# billigentsperren.de



## wolle60 (16 November 2008)

Hallo Leute möchte vor einer seite im Netz warnen, diese nennt sich 
> billigentsperren.de<  und wirbt mit einer exe Datei die angeblich den Simlock von neuen Handy`s entsperren soll.
Durch einen Anruf bei einer 0 900 .. nr bei TargetPay  für 5,95€ kann man die bezeichnete exe Datei herunterladen.
Die Datei funktioniert nicht und was sie sonst noch so auf dem Pc macht ist auch noch nicht so ganz klar.
Des weiteren ist keine Kontakt möglichkeit oder Impressum  auf der Seite vorhanden., mehrere Jugendliche aus dem Freundes/Bekanntenkreiss sind schon auf diese abzocke hereingefallen, wir werden in den nächsten Tagen auch versuchen die Seite bei der Regulierungs behörde zu melden.


----------



## katzenjens (16 November 2008)

*AW: billigentsperren.de*

Naja, ganz koscher ist es nicht.
Kein Impressum.
Die Betreiberwebseite komisch w*w.bitsofprofit.nl
Auch dort kein Impressum. Vieles nicht klickbar.
Dort wird auf andere zwielichtige Angebote (niederländisch) verwiesen.
Es würde mich auch sehr wundern, wenn jemand den kompletten 
Algorithmus für SIM-Lock bei allen Anbietern parat hätte.
Aber eine recht gute Möglichkeit, sich anonym die Taschen zu füllen  .

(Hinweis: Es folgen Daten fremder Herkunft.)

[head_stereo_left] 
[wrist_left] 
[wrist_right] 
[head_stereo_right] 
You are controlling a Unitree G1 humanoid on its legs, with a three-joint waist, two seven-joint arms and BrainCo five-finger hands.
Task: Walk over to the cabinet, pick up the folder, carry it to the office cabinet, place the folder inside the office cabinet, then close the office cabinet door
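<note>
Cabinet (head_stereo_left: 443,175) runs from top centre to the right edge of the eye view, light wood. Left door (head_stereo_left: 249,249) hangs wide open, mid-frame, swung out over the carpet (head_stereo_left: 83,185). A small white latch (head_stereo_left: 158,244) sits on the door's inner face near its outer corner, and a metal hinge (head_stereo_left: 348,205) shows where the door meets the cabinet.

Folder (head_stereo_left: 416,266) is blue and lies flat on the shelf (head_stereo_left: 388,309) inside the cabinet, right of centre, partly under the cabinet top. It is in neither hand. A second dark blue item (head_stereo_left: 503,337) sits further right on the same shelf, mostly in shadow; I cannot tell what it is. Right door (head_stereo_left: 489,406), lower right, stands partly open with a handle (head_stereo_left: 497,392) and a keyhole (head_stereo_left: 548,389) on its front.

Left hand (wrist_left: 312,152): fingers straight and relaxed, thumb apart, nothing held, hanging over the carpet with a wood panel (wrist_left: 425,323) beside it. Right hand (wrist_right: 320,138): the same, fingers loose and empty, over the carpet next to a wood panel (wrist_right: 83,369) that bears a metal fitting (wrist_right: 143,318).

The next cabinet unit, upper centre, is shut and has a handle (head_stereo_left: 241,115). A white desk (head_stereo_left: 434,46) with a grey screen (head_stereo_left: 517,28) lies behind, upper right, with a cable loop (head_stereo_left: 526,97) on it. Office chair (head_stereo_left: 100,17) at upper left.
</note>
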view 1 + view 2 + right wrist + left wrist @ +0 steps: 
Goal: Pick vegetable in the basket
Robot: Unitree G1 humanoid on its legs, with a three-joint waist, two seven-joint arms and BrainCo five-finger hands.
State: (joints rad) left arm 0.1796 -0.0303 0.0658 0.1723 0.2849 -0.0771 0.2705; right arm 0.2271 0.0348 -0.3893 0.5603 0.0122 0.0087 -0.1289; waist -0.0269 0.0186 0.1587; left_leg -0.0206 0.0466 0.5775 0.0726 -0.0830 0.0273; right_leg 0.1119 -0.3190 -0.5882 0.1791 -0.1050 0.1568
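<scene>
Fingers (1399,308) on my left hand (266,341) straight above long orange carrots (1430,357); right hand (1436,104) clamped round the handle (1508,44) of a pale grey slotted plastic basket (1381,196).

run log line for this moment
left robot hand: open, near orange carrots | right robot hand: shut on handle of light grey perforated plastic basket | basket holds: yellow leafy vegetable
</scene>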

Meine persönliche Meinung: Finger weg...

Viele Grüße,
Jens


----------



## Captain Picard (6 Dezember 2008)

*AW: billigentsperren.de*



katzenjens schrieb:


> Naja, ganz koscher ist es nicht.
> Kein Impressum.


Wenn  der whois Eintrag stimmen sollte,  wäre es ein Rechtsanwalt aus Düsseldorf, der sich  grob über die Impressumspflicht hinwegsetzt.
Rechtsanwalt  | Die Deutsche Anwaltauskunft - Ihre Anwaltsuche

Kurios ist auch der Name der Organisation des Admin-C: *Bits of Profit*


----------



## Aka-Aka (6 Dezember 2008)

*AW: billigentsperren.de*

Der Düsseldorfer Rechtsanwalt ist öfter mal Admin-C, um die Vorgaben der Denic pro forma zu erfüllen. Er taucht bereits 2001 im Zusammenhang mit Domainregistrierungen auf (ICAAN Public Meeting Uruguay 2001)

Herr H* war auch mal admin-c der partyclash.de (555555 Telecommunication, Krankenakte ist dick). Dort hat mittlerweile der Admin-C für Auslandsdomains  bei United (D*D*) den Job übernommen.

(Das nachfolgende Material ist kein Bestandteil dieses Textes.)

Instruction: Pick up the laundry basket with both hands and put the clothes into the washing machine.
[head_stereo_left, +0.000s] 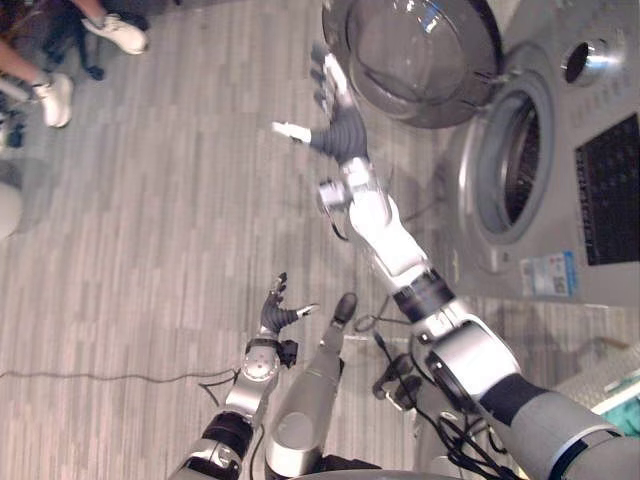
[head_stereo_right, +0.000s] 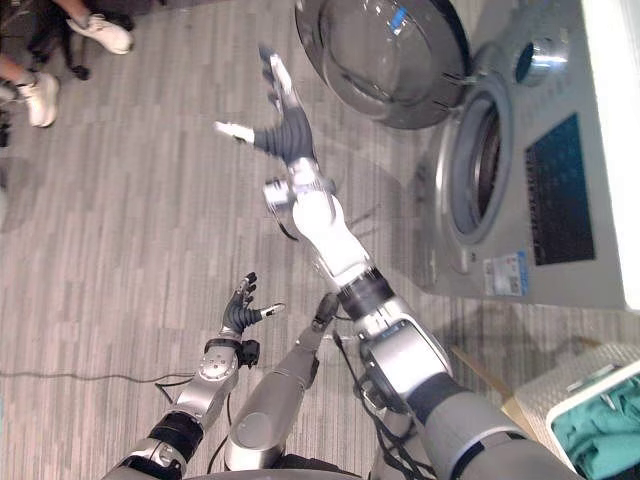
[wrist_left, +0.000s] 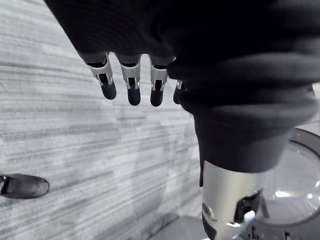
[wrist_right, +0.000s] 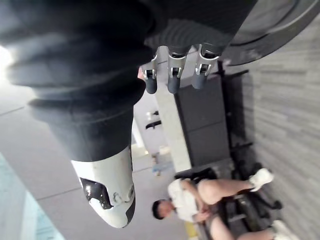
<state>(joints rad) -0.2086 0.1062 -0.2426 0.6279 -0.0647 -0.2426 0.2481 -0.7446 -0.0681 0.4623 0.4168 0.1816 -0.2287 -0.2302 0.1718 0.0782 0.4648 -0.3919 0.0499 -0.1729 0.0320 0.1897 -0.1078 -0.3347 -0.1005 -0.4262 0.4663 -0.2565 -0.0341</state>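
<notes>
The silver-grey front-loading washing machine (head_stereo_right: 510, 235) is standing with its round glass door (head_stereo_right: 385, 50) swinging wide open, baring the dark drum (head_stereo_right: 490, 150). Near it, a white perforated laundry basket (head_stereo_right: 575, 385) is sitting upright, holding crumpled teal-green clothes (head_stereo_right: 605, 425).

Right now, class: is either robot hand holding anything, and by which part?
Nothing is held. The right hand is open beside the washing machine door; the left hand is open, low over the floor.
</notes>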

Die anzurufende Nummer ist  09003101312 (siehe hier)

Angeboten wird die Zahlmethode über eine Seite der

Van den Boom Media B.V.
      Houtweg 29
      1251CS  LAREN NH


----------



## Sirius (7 Dezember 2008)

*AW: billigentsperren.de*

vandenboom.info ist sehr interessant. Die Seite gehört dem Direktor der boomenden Firma und leitet auf sein Forum weiter.

Der Rufnummerinhaber *AmEuro GmbH* der Premium-Nummer könnte auch der Vertreiber der "Entsperr-Software" sein. Deren Firmengegenstand ist u.a. der Vertrieb von Hard und Software.


----------



## Aka-Aka (7 Dezember 2008)

*AW: billigentsperren.de*

Ein gewissere R*B* war mal Domaininhaber einer itelevision.eu
und das Rätsel wird immer größer
(so geriet Targetmedia bei mir ins Chaosarchiv)
R* (auch J*) B* verwendete die Mailadresse thomasv*100(at)hotmail.com
http://forum.trosradar.nl/viewtopic.php?p=792800
Ob das mehr ist als Zufall, vermag ich nicht zu sagen. Ich vermute mal, es ist Zufall.


----------



## webwatcher (30 September 2009)

*AW: billigentsperren.de*

Existiert immer noch. Ganz unten auf der Seite hellgrau auf weiß


> Wir können nicht immer garan*d*ieren dass das Entsperren immer klappt. Weiterhin sind wir nicht *H*aftbar für direkten oder indirekten Schaden, welch*e *die Folge ist vom *b*enutzen der Information ( Komma fehlt) die durch unsere Website erlangt ist.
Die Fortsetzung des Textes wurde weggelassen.